What the exercise asks
Among the lines below, keep only those from the one containing "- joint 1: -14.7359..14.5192" through the one containing "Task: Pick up", and reproduce them exactly.

Information supplied
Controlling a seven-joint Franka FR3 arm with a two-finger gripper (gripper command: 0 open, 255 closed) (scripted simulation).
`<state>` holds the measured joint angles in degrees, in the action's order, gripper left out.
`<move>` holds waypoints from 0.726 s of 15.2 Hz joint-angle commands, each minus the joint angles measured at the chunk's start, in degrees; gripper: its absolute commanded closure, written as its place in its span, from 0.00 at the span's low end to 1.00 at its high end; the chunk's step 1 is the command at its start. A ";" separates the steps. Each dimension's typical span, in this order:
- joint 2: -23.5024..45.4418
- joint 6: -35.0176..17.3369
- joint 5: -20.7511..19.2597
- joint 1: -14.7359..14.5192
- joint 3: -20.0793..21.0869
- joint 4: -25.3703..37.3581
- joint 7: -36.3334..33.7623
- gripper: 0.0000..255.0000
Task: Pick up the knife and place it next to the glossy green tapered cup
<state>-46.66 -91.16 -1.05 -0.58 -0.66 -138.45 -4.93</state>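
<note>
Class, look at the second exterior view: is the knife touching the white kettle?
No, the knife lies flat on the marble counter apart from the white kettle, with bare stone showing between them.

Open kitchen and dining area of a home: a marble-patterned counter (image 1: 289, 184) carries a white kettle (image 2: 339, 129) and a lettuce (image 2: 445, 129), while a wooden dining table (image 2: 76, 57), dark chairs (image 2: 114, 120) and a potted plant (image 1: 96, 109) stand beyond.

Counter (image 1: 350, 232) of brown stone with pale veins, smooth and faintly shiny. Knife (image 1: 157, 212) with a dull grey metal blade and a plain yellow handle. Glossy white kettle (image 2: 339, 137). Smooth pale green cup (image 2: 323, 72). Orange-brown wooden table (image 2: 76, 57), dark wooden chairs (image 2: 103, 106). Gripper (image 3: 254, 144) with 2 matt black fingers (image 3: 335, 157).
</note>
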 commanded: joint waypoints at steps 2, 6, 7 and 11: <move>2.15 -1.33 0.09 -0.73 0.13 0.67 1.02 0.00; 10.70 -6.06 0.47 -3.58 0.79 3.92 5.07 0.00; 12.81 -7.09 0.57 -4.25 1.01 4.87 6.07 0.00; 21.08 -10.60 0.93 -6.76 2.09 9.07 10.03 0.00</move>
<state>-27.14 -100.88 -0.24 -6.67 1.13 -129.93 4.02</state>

Task result
- joint 1: -14.7359..14.5192
- joint 3: -20.0793..21.0869
- joint 4: -25.3703..37.3581
- joint 7: -36.3334..33.7623
- gripper: 0.0000..255.0000
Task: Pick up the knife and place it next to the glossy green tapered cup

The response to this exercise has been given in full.